Goal of the exercise
For each line of the listing that contains "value", make a copy and return it.

- Opening Delimiter -

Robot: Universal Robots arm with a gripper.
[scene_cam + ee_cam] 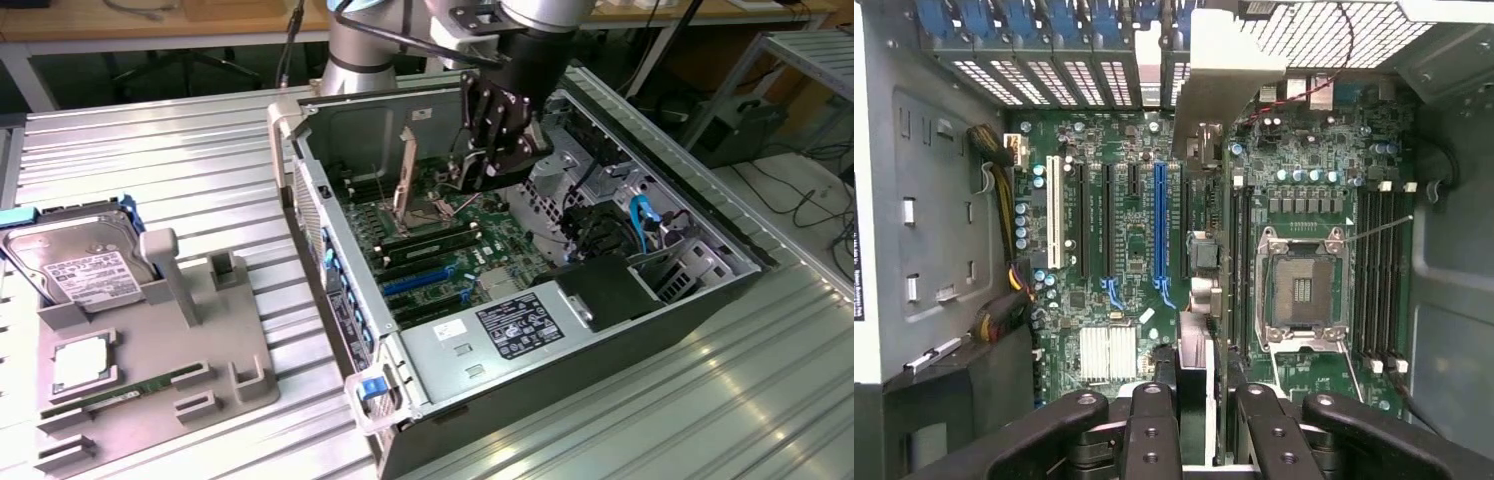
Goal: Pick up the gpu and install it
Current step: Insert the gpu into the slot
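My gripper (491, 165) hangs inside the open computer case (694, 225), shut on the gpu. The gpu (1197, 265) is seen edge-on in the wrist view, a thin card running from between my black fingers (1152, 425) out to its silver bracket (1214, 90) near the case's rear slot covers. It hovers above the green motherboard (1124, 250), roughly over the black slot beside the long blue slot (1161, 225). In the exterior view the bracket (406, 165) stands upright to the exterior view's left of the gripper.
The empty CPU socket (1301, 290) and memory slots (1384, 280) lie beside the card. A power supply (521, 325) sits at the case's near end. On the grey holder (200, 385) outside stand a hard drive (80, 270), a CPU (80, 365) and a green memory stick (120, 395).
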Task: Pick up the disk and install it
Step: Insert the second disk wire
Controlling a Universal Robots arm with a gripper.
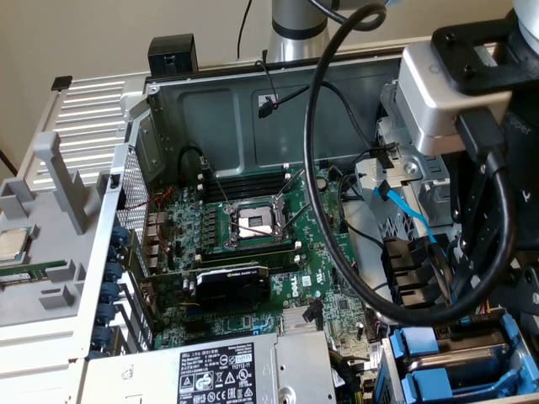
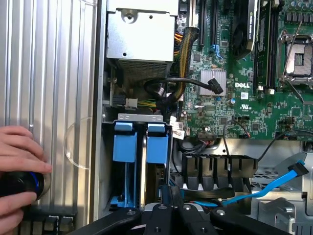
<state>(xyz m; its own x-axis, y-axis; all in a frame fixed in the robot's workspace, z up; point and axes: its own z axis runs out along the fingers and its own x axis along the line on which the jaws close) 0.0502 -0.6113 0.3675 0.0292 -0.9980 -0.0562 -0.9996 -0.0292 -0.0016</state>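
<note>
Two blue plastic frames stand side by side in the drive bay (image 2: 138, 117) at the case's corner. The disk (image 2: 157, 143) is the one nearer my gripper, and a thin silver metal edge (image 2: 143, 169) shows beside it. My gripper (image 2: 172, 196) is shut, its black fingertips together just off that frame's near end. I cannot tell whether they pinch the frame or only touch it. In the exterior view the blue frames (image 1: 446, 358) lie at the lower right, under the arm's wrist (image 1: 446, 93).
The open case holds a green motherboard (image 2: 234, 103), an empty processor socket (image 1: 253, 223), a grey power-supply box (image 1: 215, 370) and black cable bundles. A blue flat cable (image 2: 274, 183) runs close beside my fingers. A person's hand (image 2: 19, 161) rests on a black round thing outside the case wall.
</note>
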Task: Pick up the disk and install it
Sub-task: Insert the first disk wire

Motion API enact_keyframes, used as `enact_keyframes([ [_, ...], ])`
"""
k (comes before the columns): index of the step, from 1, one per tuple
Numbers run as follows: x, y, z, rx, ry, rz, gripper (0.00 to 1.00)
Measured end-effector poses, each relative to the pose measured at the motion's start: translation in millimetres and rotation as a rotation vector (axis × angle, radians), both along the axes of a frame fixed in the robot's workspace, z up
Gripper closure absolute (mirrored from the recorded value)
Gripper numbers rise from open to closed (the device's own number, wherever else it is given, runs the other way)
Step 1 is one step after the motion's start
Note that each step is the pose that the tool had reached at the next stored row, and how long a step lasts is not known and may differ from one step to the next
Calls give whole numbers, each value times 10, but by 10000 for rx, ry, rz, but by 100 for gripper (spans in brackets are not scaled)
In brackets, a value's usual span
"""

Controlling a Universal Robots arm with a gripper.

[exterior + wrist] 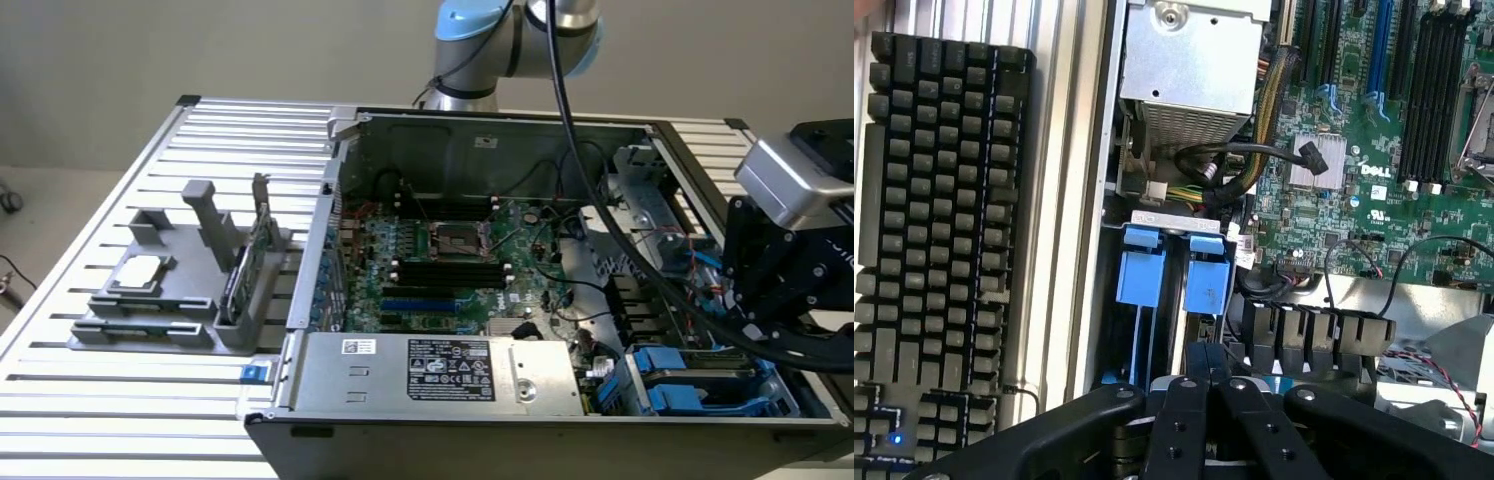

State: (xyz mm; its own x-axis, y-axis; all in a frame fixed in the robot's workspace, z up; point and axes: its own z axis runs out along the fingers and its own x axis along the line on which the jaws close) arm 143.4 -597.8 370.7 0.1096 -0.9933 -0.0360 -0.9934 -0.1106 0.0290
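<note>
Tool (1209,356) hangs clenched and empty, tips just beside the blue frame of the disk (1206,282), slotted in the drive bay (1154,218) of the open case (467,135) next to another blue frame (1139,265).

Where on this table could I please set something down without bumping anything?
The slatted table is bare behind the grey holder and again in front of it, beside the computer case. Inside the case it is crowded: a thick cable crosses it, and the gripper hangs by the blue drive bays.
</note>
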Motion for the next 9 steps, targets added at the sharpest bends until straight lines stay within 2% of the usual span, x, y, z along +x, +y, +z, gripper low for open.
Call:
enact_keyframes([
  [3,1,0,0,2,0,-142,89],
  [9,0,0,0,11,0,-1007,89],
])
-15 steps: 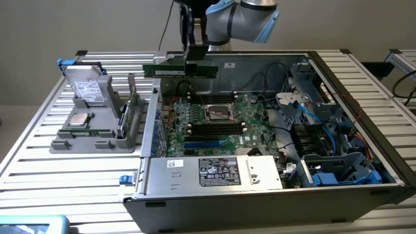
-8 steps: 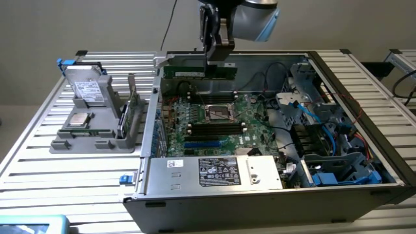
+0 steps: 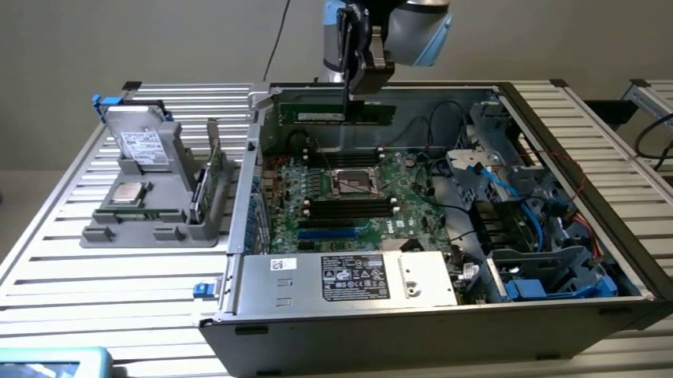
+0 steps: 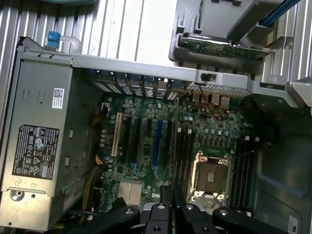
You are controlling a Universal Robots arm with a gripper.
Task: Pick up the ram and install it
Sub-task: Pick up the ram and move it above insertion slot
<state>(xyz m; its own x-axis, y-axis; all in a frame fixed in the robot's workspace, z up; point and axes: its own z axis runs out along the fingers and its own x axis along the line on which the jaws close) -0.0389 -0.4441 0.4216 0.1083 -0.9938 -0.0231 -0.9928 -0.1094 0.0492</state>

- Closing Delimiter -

Solution to the exercise
Gripper closure absolute (mirrored from the recorded value)
Calls give whole numbers, each value times 10, but by 10000 for rx, ry, rz, but by 100 for gripper (spans in brackets are not scaled)
In brackets, a value's usual span

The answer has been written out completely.